- _BRIEF_
Omitting all images, transcribe the listing word for word.

** STORED DATA follows **

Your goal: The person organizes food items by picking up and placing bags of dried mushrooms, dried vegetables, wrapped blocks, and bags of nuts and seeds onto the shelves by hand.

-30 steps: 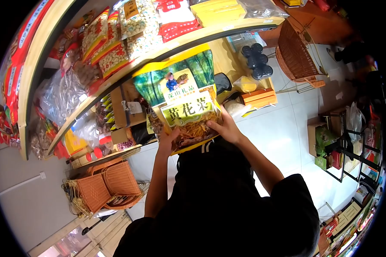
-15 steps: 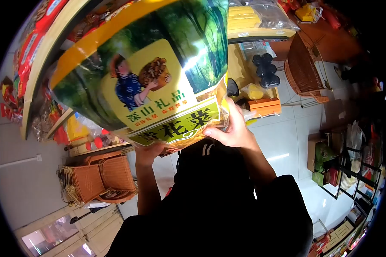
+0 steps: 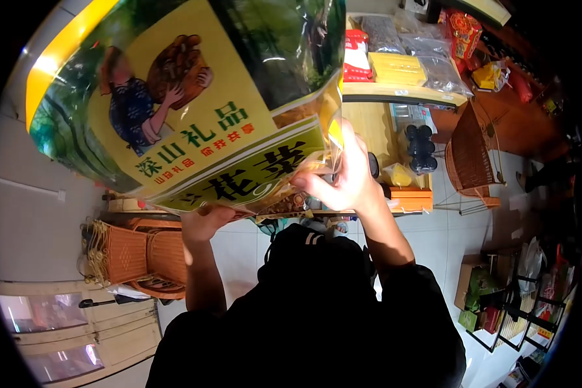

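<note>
A large glossy bag with a yellow top edge, a green forest print and Chinese lettering fills the upper left, close to the camera. My left hand grips its lower left edge, the fingers partly hidden behind the bag. At the lower right edge, my right hand holds it with the thumb on the front and the other fingers behind. Dried brown and yellow contents show through the clear lower part. The bag tilts, its right side higher, and hides much of the shelf behind it.
Behind the bag, a wooden shelf bears yellow packs and other bags. Below it sit dark-lidded jars. Wicker chairs stand at the left and right. A black rack with goods stands at the lower right.
The bag has come up much closer to the camera, held in both hands, and now covers more of the shelf. The view has shifted, showing more of the shelf's right end.
</note>
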A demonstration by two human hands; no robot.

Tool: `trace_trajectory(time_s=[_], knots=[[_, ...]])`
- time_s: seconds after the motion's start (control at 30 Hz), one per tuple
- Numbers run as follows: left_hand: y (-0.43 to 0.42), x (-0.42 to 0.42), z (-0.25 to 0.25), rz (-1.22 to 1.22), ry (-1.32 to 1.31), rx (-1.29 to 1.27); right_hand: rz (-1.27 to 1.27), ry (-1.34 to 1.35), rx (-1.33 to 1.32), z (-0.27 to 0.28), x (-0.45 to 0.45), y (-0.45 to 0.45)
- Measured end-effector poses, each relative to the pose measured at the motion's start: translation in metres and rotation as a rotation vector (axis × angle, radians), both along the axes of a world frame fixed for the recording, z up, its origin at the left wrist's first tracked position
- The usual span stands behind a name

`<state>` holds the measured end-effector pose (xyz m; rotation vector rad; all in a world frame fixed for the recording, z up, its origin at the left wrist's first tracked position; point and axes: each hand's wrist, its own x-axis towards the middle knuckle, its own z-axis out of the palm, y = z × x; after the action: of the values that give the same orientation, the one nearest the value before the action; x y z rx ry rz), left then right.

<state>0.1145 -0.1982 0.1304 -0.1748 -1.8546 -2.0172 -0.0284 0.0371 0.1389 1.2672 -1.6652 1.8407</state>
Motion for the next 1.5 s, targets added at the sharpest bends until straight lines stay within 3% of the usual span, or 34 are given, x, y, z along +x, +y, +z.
trace_trajectory(time_s=[0.17, 0.23, 0.33, 0.43, 0.5, 0.57, 0.63, 0.7, 0.8, 0.9, 1.03, 1.23, 1.5], knots=[[-0.015, -0.003, 0.012, -0.102, -0.039, -0.094, -0.092, 0.256, 0.098, 0.037, 0.001, -0.006], [-0.014, -0.014, 0.009, -0.124, 0.048, -0.049, -0.094, 0.154, 0.173, 0.055, 0.016, -0.004], [-0.023, -0.034, -0.014, -0.197, 0.254, -0.002, -0.212, 0.232, 0.244, 0.068, 0.032, -0.008], [-0.042, -0.039, -0.040, -0.254, 0.198, -0.002, -0.268, 0.195, 0.344, 0.072, 0.049, -0.011], [-0.050, -0.040, -0.047, -0.286, 0.145, 0.009, -0.264, 0.089, 0.402, 0.066, 0.055, -0.018], [-0.044, -0.042, -0.036, -0.427, 0.262, 0.094, -0.251, 0.029, 0.472, 0.065, 0.064, -0.027], [-0.055, -0.030, -0.050, -0.488, 0.154, 0.145, -0.249, -0.010, 0.538, 0.059, 0.071, -0.034], [-0.058, -0.025, -0.071, -0.423, 0.196, 0.123, -0.263, 0.005, 0.567, 0.049, 0.072, -0.036], [-0.060, -0.012, -0.057, -0.448, 0.039, 0.106, -0.107, -0.318, 0.690, 0.044, 0.074, -0.032], [-0.052, -0.011, -0.047, -0.415, -0.023, 0.136, -0.060, -0.405, 0.721, 0.032, 0.072, -0.026], [-0.046, -0.012, -0.025, -0.373, -0.112, 0.174, -0.094, -0.316, 0.688, 0.017, 0.065, -0.024], [-0.034, -0.020, -0.017, -0.345, -0.046, 0.133, -0.002, -0.393, 0.634, 0.020, 0.061, -0.010], [0.008, -0.026, 0.020, -0.323, 0.020, 0.085, 0.133, -0.458, 0.252, -0.004, 0.062, 0.015]])
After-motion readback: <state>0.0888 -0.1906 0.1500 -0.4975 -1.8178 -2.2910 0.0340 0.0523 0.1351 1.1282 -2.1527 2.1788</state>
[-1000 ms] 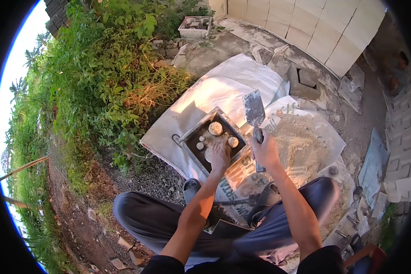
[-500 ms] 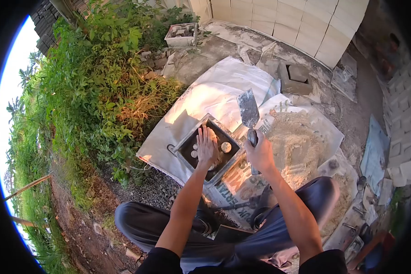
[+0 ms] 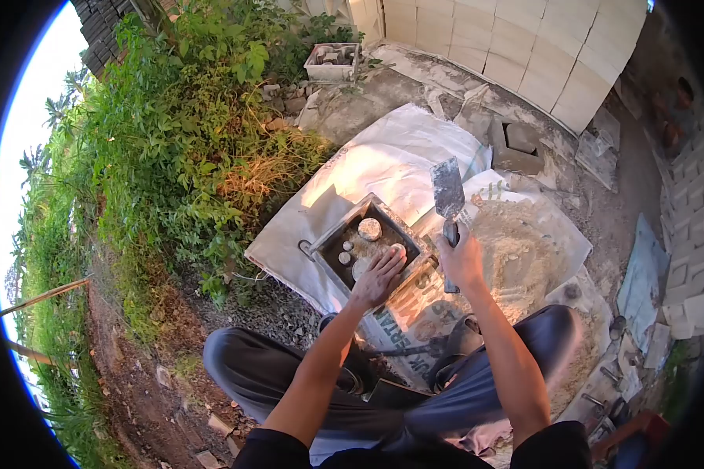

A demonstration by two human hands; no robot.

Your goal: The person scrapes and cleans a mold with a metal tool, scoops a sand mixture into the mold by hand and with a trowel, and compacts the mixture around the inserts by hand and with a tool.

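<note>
A square box-like mould [image 3: 339,223] lies on white sacking in front of me. Inside it are a sandy layer and several round pale pieces, among them a larger disc [image 3: 370,229] near the far corner and a small one [image 3: 346,246] at the left. My left hand [image 3: 378,278] rests palm down over the mould's near right part, fingers stretched out, fingertips on another round piece [image 3: 399,248]. Part of what lies beneath the palm is hidden. Just right of the mould, my right hand [image 3: 461,263] grips a trowel [image 3: 447,187] by its handle, blade pointing away from me.
A heap of sand [image 3: 516,242] spreads on the sacking [image 3: 407,141] to the right. Green plants [image 3: 188,156] grow at the left. A white crate [image 3: 332,62] stands at the back, beside a tiled wall [image 3: 516,39]. Several tools [image 3: 602,391] lie at lower right.
My left hand has slid from the mould's middle toward its near right side, uncovering the larger disc. My right hand still holds the trowel. The whole view has shifted slightly.
</note>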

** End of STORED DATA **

- _RESULT OF THE EXERCISE_
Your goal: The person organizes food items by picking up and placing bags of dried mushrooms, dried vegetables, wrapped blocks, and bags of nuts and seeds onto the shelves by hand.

-30 steps: 
-15 steps: 
+0 steps: 

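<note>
A large glossy bag with a yellow top edge, a green forest print and Chinese lettering fills the upper left, close to the camera. My left hand grips its lower left edge, the fingers partly hidden behind the bag. At the lower right edge, my right hand holds it with the thumb on the front and the other fingers behind. Dried brown and yellow contents show through the clear lower part. The bag tilts, its right side higher, and hides much of the shelf behind it.
Behind the bag, a wooden shelf bears yellow packs and other bags. Below it sit dark-lidded jars. Wicker chairs stand at the left and right. A black rack with goods stands at the lower right.
The bag has come up much closer to the camera, held in both hands, and now covers more of the shelf. The view has shifted, showing more of the shelf's right end.
</note>
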A demonstration by two human hands; no robot.

Tool: `trace_trajectory(time_s=[_], knots=[[_, ...]])`
- time_s: seconds after the motion's start (control at 30 Hz), one per tuple
- Numbers run as follows: left_hand: y (-0.43 to 0.42), x (-0.42 to 0.42), z (-0.25 to 0.25), rz (-1.22 to 1.22), ry (-1.32 to 1.31), rx (-1.29 to 1.27); right_hand: rz (-1.27 to 1.27), ry (-1.34 to 1.35), rx (-1.33 to 1.32), z (-0.27 to 0.28), x (-0.45 to 0.45), y (-0.45 to 0.45)
- Measured end-effector poses, each relative to the pose measured at the motion's start: translation in metres and rotation as a rotation vector (axis × angle, radians), both along the axes of a world frame fixed for the recording, z up, its origin at the left wrist's first tracked position
- The usual span stands behind a name

`<state>` holds the measured end-effector pose (xyz m; rotation vector rad; all in a world frame fixed for the recording, z up, its origin at the left wrist's first tracked position; point and axes: each hand's wrist, its own x-axis towards the middle knuckle, its own z-axis out of the palm, y = z × x; after the action: of the values that give the same orientation, the one nearest the value before the action; x y z rx ry rz), left then right.

<state>0.1145 -0.1982 0.1304 -0.1748 -1.8546 -2.0172 -0.0284 0.0371 0.1389 1.2672 -1.6652 1.8407</state>
Motion for the next 1.5 s, targets added at the sharpest bends until straight lines stay within 3% of the usual span, or 34 are given, x, y, z along +x, +y, +z.
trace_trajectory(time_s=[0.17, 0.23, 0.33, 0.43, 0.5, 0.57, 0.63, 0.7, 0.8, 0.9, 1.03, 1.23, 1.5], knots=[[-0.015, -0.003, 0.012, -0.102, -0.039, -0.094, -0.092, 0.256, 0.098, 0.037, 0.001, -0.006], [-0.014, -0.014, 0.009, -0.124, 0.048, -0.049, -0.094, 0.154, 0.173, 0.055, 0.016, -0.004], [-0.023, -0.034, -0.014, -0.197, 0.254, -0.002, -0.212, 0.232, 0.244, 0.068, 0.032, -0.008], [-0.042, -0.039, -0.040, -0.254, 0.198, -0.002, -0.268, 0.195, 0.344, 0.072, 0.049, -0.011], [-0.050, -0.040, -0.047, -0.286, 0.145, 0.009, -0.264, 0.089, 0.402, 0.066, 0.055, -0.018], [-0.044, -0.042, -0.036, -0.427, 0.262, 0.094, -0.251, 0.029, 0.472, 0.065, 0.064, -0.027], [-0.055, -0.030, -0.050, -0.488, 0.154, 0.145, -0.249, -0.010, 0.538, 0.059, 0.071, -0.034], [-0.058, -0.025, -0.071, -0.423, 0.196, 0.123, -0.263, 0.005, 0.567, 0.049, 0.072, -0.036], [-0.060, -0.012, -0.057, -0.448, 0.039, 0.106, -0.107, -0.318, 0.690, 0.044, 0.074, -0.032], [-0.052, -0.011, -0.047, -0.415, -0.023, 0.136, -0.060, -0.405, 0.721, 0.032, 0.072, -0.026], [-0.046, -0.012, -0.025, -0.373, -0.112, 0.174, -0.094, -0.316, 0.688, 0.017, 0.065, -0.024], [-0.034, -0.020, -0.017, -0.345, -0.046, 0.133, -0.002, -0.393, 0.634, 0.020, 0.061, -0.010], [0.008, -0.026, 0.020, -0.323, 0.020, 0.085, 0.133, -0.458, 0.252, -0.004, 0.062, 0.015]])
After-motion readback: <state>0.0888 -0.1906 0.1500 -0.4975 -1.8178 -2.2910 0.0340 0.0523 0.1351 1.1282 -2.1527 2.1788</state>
[-1000 ms] 
[-500 ms] 
[+0 ms] 

A demonstration by two human hands; no robot.

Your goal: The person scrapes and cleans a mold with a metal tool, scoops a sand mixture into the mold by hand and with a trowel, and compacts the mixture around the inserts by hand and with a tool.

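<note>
A square box-like mould [image 3: 339,223] lies on white sacking in front of me. Inside it are a sandy layer and several round pale pieces, among them a larger disc [image 3: 370,229] near the far corner and a small one [image 3: 346,246] at the left. My left hand [image 3: 378,278] rests palm down over the mould's near right part, fingers stretched out, fingertips on another round piece [image 3: 399,248]. Part of what lies beneath the palm is hidden. Just right of the mould, my right hand [image 3: 461,263] grips a trowel [image 3: 447,187] by its handle, blade pointing away from me.
A heap of sand [image 3: 516,242] spreads on the sacking [image 3: 407,141] to the right. Green plants [image 3: 188,156] grow at the left. A white crate [image 3: 332,62] stands at the back, beside a tiled wall [image 3: 516,39]. Several tools [image 3: 602,391] lie at lower right.
My left hand has slid from the mould's middle toward its near right side, uncovering the larger disc. My right hand still holds the trowel. The whole view has shifted slightly.
</note>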

Nothing further remains to be added to the answer.